= Problem requirements =
An unaltered copy of the listing below is required.

= Source data =
◇ ◇ ◇ ◇ ◇ ◇ ◇

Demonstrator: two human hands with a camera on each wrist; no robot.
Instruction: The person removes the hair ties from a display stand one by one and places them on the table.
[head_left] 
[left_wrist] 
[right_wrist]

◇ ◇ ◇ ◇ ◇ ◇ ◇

= Answer to the exercise =
Demonstrator: two human hands with a camera on each wrist; no robot.
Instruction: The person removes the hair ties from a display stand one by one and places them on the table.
[head_left] 
[left_wrist] 
[right_wrist]

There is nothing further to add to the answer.